The single debuted at number two on the Oricon Singles Chart.

Background and release
"Hot Hot Hot" and "Mirrors" were announced to be double A-sided singles in early June 2019. Written by Nicolas Scapa, Michael Hancock, John Fasses and Kelly, "Hot Hot Hot" was described to be a fun, summer-loving dance track. "Mirrors" was written by Hi-yunk with lyrics by Tsukiko Nakamura. It was announced to be the theme song of the Japanese television drama Sign—remake of the 2011 South Korean television series of the same name—on June 18. Sign premiered on TV Asahi on July 11, 2019.

On July 1, Tohoshinki revealed album covers for the single, which was announced to be released in three versions: a standard CD single, a limited edition single with a 24-page photobook, and an exclusive version for Tohoshinki's fanclub, Bigeast. The music video for "Hot Hot Hot" premiered on July 19, 2019, one week before the single's official release on July 31, 2019.

Commercial performance
"Hot Hot Hot" entered the Billboard Japan Hot 100 at number 56. It rose to number four on its second week, while "Mirrors" peaked at number 46. "Hot Hot Hot" entered the Billboard Japan Download Songs chart at number 33, while "Mirrors" entered the chart at number 53. The single debuted at number three on the Billboard Top Single Sales. "Hot Hot Hot" entered the CDTV's Countdown Weekly chart at number three.
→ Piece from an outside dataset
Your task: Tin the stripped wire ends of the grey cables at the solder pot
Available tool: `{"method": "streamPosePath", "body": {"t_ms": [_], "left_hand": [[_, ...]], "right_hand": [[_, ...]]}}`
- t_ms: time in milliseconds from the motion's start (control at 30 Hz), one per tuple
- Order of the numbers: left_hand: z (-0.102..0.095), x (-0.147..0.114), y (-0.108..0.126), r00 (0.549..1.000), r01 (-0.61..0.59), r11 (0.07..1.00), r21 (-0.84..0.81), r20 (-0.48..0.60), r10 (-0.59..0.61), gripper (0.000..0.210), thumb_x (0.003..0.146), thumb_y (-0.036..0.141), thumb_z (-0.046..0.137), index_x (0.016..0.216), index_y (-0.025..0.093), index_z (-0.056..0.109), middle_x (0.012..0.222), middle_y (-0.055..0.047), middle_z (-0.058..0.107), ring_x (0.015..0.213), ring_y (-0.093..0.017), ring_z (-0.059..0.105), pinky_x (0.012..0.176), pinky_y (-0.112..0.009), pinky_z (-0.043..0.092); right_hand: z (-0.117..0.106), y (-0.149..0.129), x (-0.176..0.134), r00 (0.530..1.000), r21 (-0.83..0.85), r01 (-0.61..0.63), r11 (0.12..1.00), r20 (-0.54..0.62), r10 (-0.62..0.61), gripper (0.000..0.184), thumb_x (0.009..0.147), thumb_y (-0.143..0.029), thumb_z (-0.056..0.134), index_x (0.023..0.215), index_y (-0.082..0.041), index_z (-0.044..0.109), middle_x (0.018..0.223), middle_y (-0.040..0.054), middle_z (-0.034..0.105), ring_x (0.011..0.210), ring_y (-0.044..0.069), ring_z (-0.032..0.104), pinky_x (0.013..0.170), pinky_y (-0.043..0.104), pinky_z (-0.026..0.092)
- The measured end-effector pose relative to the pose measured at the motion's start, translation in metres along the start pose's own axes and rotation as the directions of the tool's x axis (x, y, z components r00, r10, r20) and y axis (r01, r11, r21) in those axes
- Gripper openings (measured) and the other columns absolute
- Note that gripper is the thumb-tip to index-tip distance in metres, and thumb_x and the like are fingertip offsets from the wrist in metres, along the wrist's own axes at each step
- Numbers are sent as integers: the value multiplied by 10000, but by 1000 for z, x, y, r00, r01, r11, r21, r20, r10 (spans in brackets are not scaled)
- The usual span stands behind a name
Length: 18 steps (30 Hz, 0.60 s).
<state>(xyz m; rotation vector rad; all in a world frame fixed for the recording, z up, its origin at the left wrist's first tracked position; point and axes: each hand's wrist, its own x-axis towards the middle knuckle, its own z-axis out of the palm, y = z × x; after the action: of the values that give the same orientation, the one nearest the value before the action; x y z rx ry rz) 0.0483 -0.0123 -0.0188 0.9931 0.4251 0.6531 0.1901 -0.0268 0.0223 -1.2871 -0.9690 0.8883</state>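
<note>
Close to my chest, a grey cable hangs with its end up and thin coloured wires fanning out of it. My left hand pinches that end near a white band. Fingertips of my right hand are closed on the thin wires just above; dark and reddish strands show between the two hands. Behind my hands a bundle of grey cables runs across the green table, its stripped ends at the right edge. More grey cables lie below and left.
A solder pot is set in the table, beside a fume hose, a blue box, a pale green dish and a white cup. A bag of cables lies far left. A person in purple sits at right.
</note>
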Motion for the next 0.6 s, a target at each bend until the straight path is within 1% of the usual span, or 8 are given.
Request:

According to the Oricon, "Hot Hot Hot / Mirrors" debuted at number two on the Oricon Singles Chart, selling 59,230 physical copies on its first week. It is Tohoshinki's lowest-selling single since "Purple Line" in 2008.

Live performances
Tohoshinki debuted their performance of "Hot Hot Hot" at the FNS Music Festival on July 24, 2019. They performed "Hot Hot Hot" a second time for the A-Nation Music Festival on August 18, 2019 in Osaka.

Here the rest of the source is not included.